§ EXERCISE DIRECTIONS
Copy the entire listing exactly.

§ GIVEN MATERIAL
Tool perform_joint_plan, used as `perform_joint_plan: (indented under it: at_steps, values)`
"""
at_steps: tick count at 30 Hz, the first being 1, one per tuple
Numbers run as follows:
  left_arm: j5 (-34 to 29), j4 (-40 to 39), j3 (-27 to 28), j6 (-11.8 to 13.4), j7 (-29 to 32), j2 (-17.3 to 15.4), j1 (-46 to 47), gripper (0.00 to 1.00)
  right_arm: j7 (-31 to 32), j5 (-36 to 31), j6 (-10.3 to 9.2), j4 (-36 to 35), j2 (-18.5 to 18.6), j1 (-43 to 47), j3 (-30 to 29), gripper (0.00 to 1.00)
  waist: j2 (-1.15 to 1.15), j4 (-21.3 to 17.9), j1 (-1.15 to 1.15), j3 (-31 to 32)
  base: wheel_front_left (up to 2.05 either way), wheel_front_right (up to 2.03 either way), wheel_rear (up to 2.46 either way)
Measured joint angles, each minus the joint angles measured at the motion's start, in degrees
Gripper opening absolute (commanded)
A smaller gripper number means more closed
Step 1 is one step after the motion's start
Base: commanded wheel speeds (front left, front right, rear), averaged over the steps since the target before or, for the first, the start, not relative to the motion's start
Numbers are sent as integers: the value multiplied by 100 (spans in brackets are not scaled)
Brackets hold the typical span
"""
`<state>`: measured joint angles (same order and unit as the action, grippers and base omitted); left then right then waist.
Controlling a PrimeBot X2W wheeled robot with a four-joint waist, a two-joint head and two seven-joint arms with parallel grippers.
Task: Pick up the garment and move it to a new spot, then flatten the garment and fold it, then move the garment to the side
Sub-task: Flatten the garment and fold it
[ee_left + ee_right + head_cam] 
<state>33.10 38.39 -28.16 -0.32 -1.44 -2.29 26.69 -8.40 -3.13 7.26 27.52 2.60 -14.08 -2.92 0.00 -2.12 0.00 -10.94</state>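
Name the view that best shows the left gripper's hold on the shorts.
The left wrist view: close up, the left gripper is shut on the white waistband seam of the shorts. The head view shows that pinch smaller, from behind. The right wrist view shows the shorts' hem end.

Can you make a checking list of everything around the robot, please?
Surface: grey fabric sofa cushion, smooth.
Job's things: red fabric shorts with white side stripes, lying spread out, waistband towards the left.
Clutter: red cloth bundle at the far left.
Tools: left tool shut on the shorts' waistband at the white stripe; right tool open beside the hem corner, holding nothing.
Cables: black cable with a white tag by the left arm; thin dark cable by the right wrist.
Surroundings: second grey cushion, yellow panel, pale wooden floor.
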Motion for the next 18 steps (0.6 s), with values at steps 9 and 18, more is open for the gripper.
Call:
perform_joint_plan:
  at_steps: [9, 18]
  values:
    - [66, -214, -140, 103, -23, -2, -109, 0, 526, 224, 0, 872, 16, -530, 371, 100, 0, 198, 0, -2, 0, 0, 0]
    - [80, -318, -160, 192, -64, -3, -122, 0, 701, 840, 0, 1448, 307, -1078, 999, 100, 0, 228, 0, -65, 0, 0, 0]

§ RESULT FOR THIS TASK
Tool perform_joint_plan, used as `perform_joint_plan: (indented under it: at_steps, values)`
"""
at_steps: tick count at 30 Hz, the first being 1, one per tuple
Numbers run as follows:
  left_arm: j5 (-34 to 29), j4 (-40 to 39), j3 (-27 to 28), j6 (-11.8 to 13.4), j7 (-29 to 32), j2 (-17.3 to 15.4), j1 (-46 to 47), gripper (0.00 to 1.00)
  right_arm: j7 (-31 to 32), j5 (-36 to 31), j6 (-10.3 to 9.2), j4 (-36 to 35), j2 (-18.5 to 18.6), j1 (-43 to 47), j3 (-30 to 29), gripper (0.00 to 1.00)
  waist: j2 (-1.15 to 1.15), j4 (-21.3 to 17.9), j1 (-1.15 to 1.15), j3 (-31 to 32)
  base: wheel_front_left (up to 2.05 either way), wheel_front_right (up to 2.03 either way), wheel_rear (up to 2.46 either way)
Measured joint angles, each minus the joint angles measured at the motion's start, in degrees
Gripper opening absolute (commanded)
A smaller gripper number means more closed
Step 1 is one step after the motion's start
Base: commanded wheel speeds (front left, front right, rear), averaged over the steps since the target before or, for the first, the start, not relative to the motion's start
Numbers are sent as integers: the value multiplied by 100 (spans in brackets are not scaled)
Brackets hold the typical span
"""
`<state>`: measured joint angles (same order and unit as the action, grippers and base omitted); left then right then waist.
Controlling a PrimeBot X2W wheeled robot with a four-joint waist, a two-joint head and two seven-joint arms with parallel grippers.
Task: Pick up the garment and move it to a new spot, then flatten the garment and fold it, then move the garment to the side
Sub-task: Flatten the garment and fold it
[ee_left + ee_right + head_cam] 
<state>33.10 38.39 -28.16 -0.32 -1.44 -2.29 26.69 -8.40 -3.13 7.26 27.52 2.60 -14.08 -2.92 0.00 -2.12 0.00 -10.94</state>
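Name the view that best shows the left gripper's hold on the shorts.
The left wrist view: close up, the left gripper is shut on the white waistband seam of the shorts. The head view shows that pinch smaller, from behind. The right wrist view shows the shorts' hem end.

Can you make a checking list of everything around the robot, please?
Surface: grey fabric sofa cushion, smooth.
Job's things: red fabric shorts with white side stripes, lying spread out, waistband towards the left.
Clutter: red cloth bundle at the far left.
Tools: left tool shut on the shorts' waistband at the white stripe; right tool open beside the hem corner, holding nothing.
Cables: black cable with a white tag by the left arm; thin dark cable by the right wrist.
Surroundings: second grey cushion, yellow panel, pale wooden floor.
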Motion for the next 18 steps (0.6 s), with values at steps 9 and 18, more is open for the gripper.
Call:
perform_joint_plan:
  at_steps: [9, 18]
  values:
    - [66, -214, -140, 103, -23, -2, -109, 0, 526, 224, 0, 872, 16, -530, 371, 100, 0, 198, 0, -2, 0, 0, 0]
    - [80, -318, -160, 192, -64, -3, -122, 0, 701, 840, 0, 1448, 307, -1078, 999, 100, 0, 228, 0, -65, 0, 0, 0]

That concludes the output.